In our prior work, we found that Hispanic patients were more likely to receive the JNC recommended antihypertensive drug class then Whites, however, Hispanics were also significantly less likely than Whites to have their therapy appropriately intensified in response to an uncontrolled BP [13
]. Furthermore, we found appropriate intensification of anti-hypertensive therapy was associated with subsequent BP control for all racial/ethnic groups, suggesting that the poorer rates of BP control among Hispanics in our prior study may have been due to significantly lower rates of antihypertensive medication intensification [13
]. In this study, we found that these previously noted racial/ethnic disparities in rates of antihypertensive therapy intensification may be due to differences in visit patterns among patients and in physicians' aggressiveness in managing BP in diabetic patients, suggesting that racial/ethnic differences in disease severity are likely determinants of unequal treatment of uncontrolled hypertension.

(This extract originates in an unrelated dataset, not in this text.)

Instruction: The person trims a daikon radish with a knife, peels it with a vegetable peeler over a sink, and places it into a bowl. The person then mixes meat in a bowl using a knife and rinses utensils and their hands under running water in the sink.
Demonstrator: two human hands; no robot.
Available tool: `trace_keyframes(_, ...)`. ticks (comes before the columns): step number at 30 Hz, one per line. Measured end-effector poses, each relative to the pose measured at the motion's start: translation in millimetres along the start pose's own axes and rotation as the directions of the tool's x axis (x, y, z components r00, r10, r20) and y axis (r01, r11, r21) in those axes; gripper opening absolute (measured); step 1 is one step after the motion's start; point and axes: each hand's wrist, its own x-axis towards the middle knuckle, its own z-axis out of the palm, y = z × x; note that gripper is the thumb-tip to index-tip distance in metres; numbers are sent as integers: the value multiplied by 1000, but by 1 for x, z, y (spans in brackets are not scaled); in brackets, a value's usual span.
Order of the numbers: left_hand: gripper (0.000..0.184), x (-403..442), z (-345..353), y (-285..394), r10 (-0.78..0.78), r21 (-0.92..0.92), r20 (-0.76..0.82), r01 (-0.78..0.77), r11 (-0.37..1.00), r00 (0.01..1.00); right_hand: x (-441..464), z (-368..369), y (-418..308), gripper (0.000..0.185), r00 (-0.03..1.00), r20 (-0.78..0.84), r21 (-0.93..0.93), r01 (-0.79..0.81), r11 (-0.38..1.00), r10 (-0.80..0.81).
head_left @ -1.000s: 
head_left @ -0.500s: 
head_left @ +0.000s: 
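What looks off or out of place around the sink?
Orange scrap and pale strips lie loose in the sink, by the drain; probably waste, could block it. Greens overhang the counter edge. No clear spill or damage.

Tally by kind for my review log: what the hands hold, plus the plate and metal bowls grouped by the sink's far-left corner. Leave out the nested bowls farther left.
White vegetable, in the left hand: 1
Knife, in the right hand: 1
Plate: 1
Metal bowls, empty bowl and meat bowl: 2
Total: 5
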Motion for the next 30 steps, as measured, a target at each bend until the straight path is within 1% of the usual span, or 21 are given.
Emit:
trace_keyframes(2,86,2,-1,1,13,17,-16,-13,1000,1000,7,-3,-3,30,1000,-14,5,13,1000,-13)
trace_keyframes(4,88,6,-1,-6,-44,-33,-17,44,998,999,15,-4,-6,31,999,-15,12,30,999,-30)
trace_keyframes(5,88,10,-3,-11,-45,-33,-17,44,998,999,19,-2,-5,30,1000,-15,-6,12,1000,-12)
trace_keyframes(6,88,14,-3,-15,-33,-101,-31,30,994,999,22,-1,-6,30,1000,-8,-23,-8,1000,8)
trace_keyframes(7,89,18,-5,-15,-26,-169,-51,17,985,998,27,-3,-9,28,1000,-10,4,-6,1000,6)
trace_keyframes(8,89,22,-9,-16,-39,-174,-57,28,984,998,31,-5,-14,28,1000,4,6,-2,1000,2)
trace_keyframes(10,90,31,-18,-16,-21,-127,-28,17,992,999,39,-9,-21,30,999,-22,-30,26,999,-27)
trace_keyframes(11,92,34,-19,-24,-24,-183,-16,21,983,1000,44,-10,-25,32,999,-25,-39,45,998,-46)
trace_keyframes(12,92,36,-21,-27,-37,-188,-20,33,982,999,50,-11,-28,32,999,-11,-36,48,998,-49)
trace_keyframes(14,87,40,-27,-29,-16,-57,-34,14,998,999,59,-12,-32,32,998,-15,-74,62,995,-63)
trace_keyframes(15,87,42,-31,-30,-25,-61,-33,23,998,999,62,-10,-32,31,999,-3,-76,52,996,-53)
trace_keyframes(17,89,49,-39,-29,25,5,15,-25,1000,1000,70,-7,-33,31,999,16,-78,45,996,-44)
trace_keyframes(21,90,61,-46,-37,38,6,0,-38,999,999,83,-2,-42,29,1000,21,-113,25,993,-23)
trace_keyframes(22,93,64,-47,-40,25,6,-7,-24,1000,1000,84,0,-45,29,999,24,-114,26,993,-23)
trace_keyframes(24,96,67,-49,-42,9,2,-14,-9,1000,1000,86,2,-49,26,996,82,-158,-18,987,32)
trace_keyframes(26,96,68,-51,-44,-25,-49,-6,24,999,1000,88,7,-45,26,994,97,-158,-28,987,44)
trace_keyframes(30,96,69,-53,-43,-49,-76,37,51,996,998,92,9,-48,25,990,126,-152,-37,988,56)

There is substantial literature, that suggests that racial/ethnic minority groups are less likely to have their antihypertensive therapy appropriately intensified [16
]. However, these studies were limited because the investigators were not able to assess practice patterns such as the frequency with which individual anti-hypertensive drugs were intensified in response to uncontrolled BP. We found that Hispanic patients in our cohort were also less likely to have their anti-hypertensive medications intensified at least once in response to repeatedly uncontrolled BP than were other racial/ethnic groups and our findings also expand beyond documenting racial/ethnic disparities in aggressiveness of therapy by determining the roles racial/ethnic differences in clinic utilization among patients and racial/ethnic differences in the prevalence of diabetes play in confounding differences in providers' aggressiveness in treating hypertension.
An important national priority in health care is the elimination of racial/ethnic disparities in healthcare; however, a better understanding of the determinants of disparities is needed to address this issue [20
]. Our finding that higher rates of diabetes among Hispanics in our cohort play a major role in the insufficient management of their uncontrolled BP is of particular concern given that Hispanics suffer a disproportionately larger burden from hypertension and diabetes compared to Whites; and that Hispanics are at a higher risk of having hypertension and diabetes, are less likely to be aware that they are hypertensive, are more likely to have target organ damage, and have significantly higher age-adjusted diabetes and hypertension-related mortality compared to whites in the U.S [5
]. Our findings are supported by several studies that have documented lower rates of BP control among diabetic patients [24
], and others showing that providers often do not attain adequate BP control for patients, even after multiple opportunities to do so [2
Our study has several limitations. We were unable to collect measures of patient adherence to prescribed therapy from the EMR. Providers may not want to intensify therapy at the same rate for patients they know are less compliant with therapy, although it is hard to identify these patients. We were also unable to determine English proficiency of each patient from the medical records. When a language barrier exists providers may be less likely to intensify therapy.
We examined disparities in quality of hypertension care, as measured by intensification of therapy, among a cohort of patients and physicians during 2001–2002 using the established guidelines available during that time period, the JNC VI, as the reference for our analyses. In comparison to JNC VI, the JNC VII guidelines recommend much more aggressive management of hypertension both in terms of the accepted level of BP control (130/80 for diabetic and renal failure patients and 140/90 for all others) and the recommendations to providers to intensify antihypertensive therapy more rapidly when BP is uncontrolled [14
]. However, since the JNC VII guidelines were not available until 2003, it would have been impossible for providers in our study sample to have been fully aware of them and it would have been misleading to assess the quality of hypertension care among our cohort using quality guidelines that were not in existence during that time. By using the less aggressive guidelines that were in existence during the study period, we may have underestimated the gap in rates of intensification between racial/ethnic groups and between patients with diabetes and those without.
Lastly, we examined patients who received their care at primary care practices affiliated with a single large urban teaching hospital, and although there was substantial socioeconomic diversity in our sample our results may not be generalizable to smaller, rural, or non-teaching hospitals.